Experimental program
Comparison scheme
Effect test

Embodiment 1

[0091] The thickness of the embedding layer is 0.5mm (the thickness of the embedding layer is related to the amount of sodium alginate and chitosan added, the more the amount added, the thicker the thickness; the less the added amount, the smaller the thickness), the concentration of the unembedded salt solution lower

[0092] This implementation involves three main steps:

[0093] The first step is the production of fermented milk ((1)-(8) in the process flow). In all the schemes, there is no difference in the process for fermented milk;

[0094] details as follows:

[0095] 1) Raw milk reception

[0096] When receiving raw milk, it must comply with the relevant requirements and regulations in GB19301-2010. The temporary storage time of raw milk is ≤ 2 hours, and the storage time is ≤ 12 hours. It can be used as fermented raw milk after being filtered with a pore size of 0.5mm. The relevant physical properties of raw milk need to be sampled. Inspection, raw milk that fails...

Embodiment 2

[0125] (The thickness of the embedding layer is 3mm, and the concentration of the unembedding salt solution is higher)

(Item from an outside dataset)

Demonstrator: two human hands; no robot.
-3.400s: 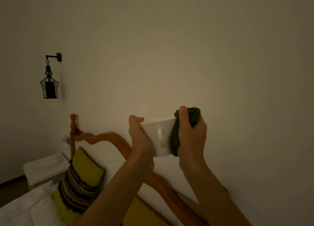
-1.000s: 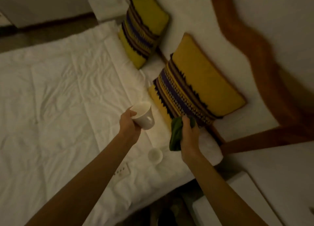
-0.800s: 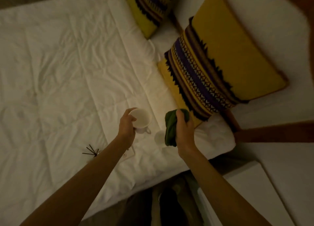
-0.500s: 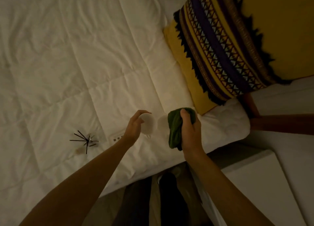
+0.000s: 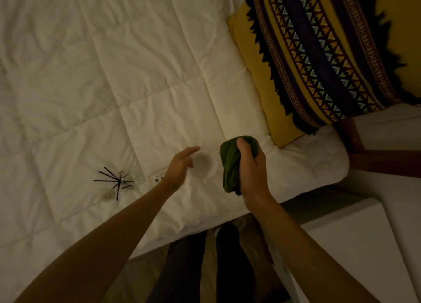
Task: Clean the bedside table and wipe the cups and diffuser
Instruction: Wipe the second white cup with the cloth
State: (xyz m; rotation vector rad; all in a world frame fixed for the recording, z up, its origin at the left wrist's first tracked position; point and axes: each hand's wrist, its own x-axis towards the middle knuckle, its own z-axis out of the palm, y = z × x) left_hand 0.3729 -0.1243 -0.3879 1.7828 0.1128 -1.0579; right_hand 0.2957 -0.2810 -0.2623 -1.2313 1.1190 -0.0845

[0126] This implementation involves three main steps:

[0127] The first step, the production of fermented milk ((1)~(8) in the technological process), is identical with the technological process of embodiment 1;

[0128] In the second step, oat granules are embedded ((9)-(10) in the process), the scheme is as follows: cook 1000kg oat granules at 121°C for 10-15min, then lower the temperature to 45-50°C, and chlorinate 5kg Calcium and 0.2kg chitosan were dissolved in 100kg of pure water and added, stirred for 15 minutes, and left to stand for 30 minutes; continue to cool to 20-25°C, and 5kg of calcium chloride and 5kg of sodium alginate were dissolved in 100kg of pure water before adding. Stir for 20 minutes, let it stand for 2 hours, then wash away excess sodium alginate and calcium chloride with pure water, collect the embedded oat granules and store them...

Embodiment 3

[0133] (The thickness of the embedding layer is 1.2mm, and the concentration of the unembedding salt solution is moderate)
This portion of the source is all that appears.